Melamine is the same substance linked to the recent pet food recall in the United States and Canada. The convoluted way in which it ended up being fed to fish destined for human consumption underscores the difficulties involved in ensuring product safety in today's era of transnational fish production, processing and distribution networks: feed made with tainted wheat gluten produced in China was exported by a U.S. firm and sold to at least two Canadian suppliers, which in turn exported it to fish farms in the United States.
A key challenge is helping the world's 12 million small-scale fish farmers access consumer markets in developed countries. |
Monitoring product safety from farm to processing plant to supermarket shelves is increasingly tricky in today's globalized world -- but possible. |
Canadian and U.S. health officials note that the contamination occurred in low levels and that fish which consume melamine excrete it swiftly and present no dangers to human consumption.
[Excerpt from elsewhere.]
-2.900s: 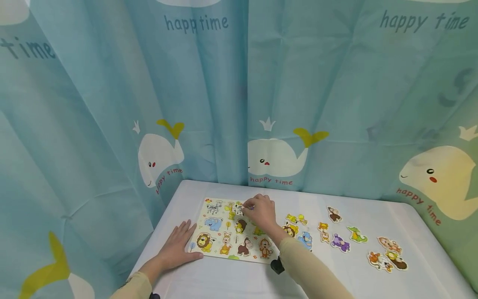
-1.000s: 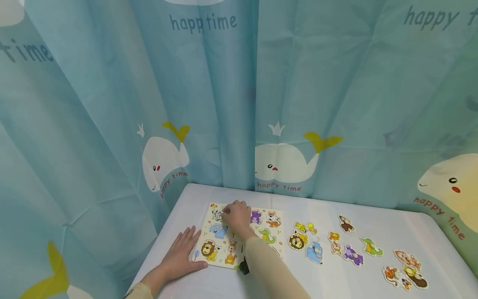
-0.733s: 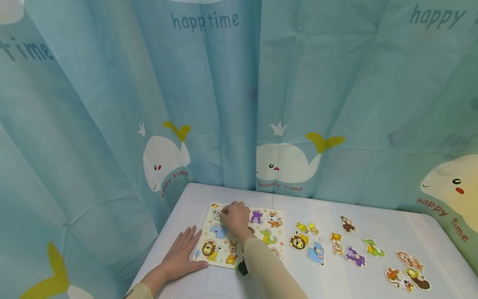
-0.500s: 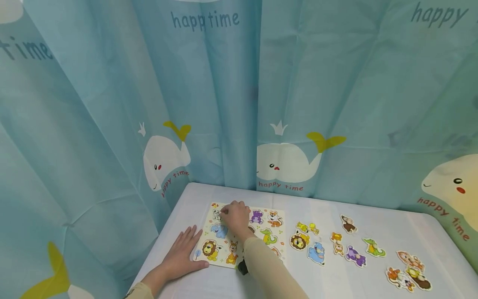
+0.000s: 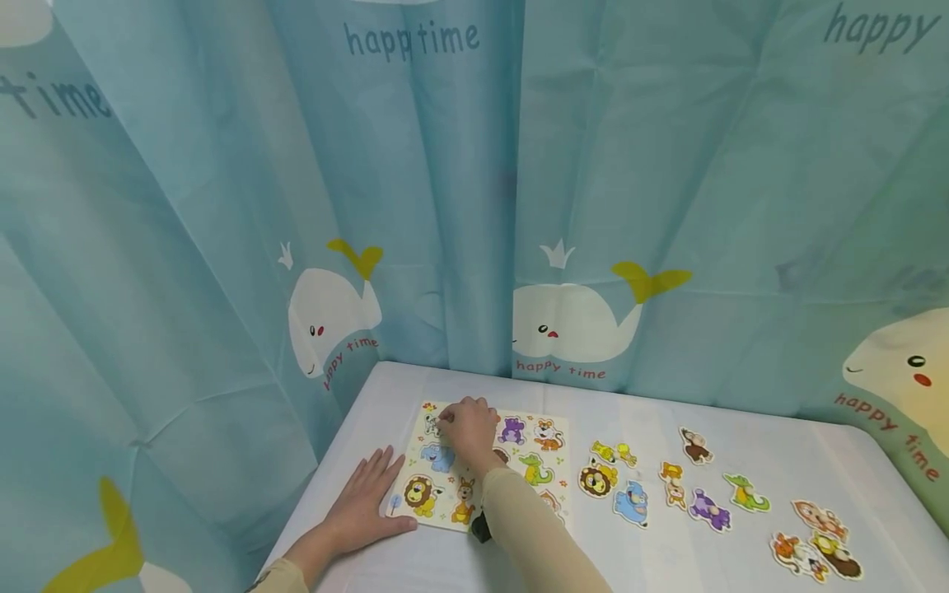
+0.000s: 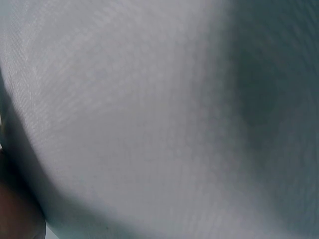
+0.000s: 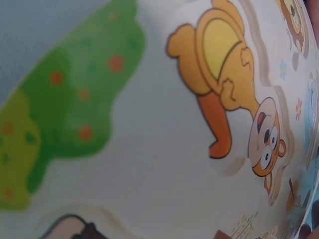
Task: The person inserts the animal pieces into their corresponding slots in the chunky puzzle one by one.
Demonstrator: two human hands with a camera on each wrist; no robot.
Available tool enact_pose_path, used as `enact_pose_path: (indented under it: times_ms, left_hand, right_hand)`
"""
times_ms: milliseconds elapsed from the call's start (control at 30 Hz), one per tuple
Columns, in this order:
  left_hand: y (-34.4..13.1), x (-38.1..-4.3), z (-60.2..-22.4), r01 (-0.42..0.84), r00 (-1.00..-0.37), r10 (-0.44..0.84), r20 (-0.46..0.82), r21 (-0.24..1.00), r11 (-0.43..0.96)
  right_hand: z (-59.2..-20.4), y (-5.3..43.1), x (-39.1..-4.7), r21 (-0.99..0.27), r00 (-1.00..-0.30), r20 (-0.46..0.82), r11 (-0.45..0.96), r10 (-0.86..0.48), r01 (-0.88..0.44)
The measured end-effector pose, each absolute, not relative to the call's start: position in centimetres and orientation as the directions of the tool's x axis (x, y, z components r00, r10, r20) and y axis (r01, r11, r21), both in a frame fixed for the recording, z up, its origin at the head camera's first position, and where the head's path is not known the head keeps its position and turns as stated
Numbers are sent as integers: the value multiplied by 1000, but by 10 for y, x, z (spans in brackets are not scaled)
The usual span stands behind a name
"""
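A white puzzle board (image 5: 559,461) printed with animals lies on the table. At its upper left corner, my right hand (image 5: 470,432) pinches a zebra puzzle piece (image 5: 432,425) over the zebra picture; the fingers partly cover it, and I cannot tell whether it sits flush. My left hand (image 5: 361,504) rests flat on the table with fingers spread beside the board's left edge, its thumb by the near left corner. The right wrist view shows the board's kangaroo picture (image 7: 219,59) up close. Only cloth and a bit of finger (image 6: 20,211) appear, blurred, in the left wrist view.
Several loose animal pieces lie right of the board, including a lion (image 5: 597,479), an elephant (image 5: 632,503), a purple hippo (image 5: 709,511) and a crocodile (image 5: 745,494). Farther right, a hedgehog piece (image 5: 841,558) overlaps others. A blue curtain (image 5: 445,206) hangs behind the table.
My right hand has carried the zebra piece left from the board's top middle to the zebra picture. It has barely moved over the last second. The left hand stays in place.
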State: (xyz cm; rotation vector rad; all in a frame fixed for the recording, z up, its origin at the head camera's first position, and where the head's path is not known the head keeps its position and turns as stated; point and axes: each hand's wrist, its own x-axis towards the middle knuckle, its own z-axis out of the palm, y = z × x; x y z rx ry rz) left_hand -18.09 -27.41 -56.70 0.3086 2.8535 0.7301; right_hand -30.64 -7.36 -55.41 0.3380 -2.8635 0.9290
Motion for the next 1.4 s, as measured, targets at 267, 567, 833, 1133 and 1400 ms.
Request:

More recently, several U.S. states banned certain catfish imports from overseas after tests on frozen fillets showed that some contained blacklisted antibiotics. Giant retailer Walmart soon followed suit in all of its U.S. stores.
These incidents illustrate the importance of ensuring product safety in fish farming -- the most rapidly growing food production sector for over a decade now -- according to Lahsen Ababouch, a fish product safety expert with FAO.
"Today's global chain of fish production and supply is extremely complicated," says Ababouch. "With nearly half of all fish eaten today coming from farms, and some 12 million people dependent on fish farming for their daily income, ensuring that farmed fish products are safe to eat and of the highest possible quality is crucial."
FAO conference looks a trends, future challenges
Ensuring safety and quality over the entire length of the fish supply chain is one of the main issues to be discussed this week at a three-day aquaculture trade conference in Qindao, China organized by FAO and the Chinese Ministry of Agriculture (Qingdao, 29-31 May).
It will include sessions on managing fish health at the farm level, the increasingly complex international regulatory frameworks governing aquaculture imports, and how to establish fair traceability and labelling systems to let retailers and consumers know a fish product's provenance.
A number of other issues will be discussed as well, such as the globalization of the world fish supply chain, market trends contributing to aquaculture's ongoing boom, environmental and sustainability issues, and growing competition between aquaculture, poultry farming and livestock for fish oil used in feed.
Keeping an eye on the little guy
According to Jochen Nierentz of FAO's GLOBEFISH programme FAO is particularly interested in looking at how poor small-scale farmers in the developing world can cope with increasingly stringent import standards in developed countries. Ninety-eight percent of the world's fish farmers are found in the developing world.
"Certainly, all concerns regarding food safety are legitimate. The challenge is making sure that benchmarks used to judge safety are grounded in sound science and that fish farmers, whether they be from a developed or developing country, are not unfairly disadvantaged," adds Ababouch.
44% of all fish eaten comes from farms
The amount of fish supplied by farming has skyrocketed in recent years, says Rohana Subasinghe, an aquaculture specialist with FAO. In 1980 just 9 percent of the fish consumed by human beings came from aquaculture. Today 44 percent does, he noted.
FAO believes that responsible aquaculture is key to meeting the world's growing demand for fish and reducing pressure on stocks in the wild.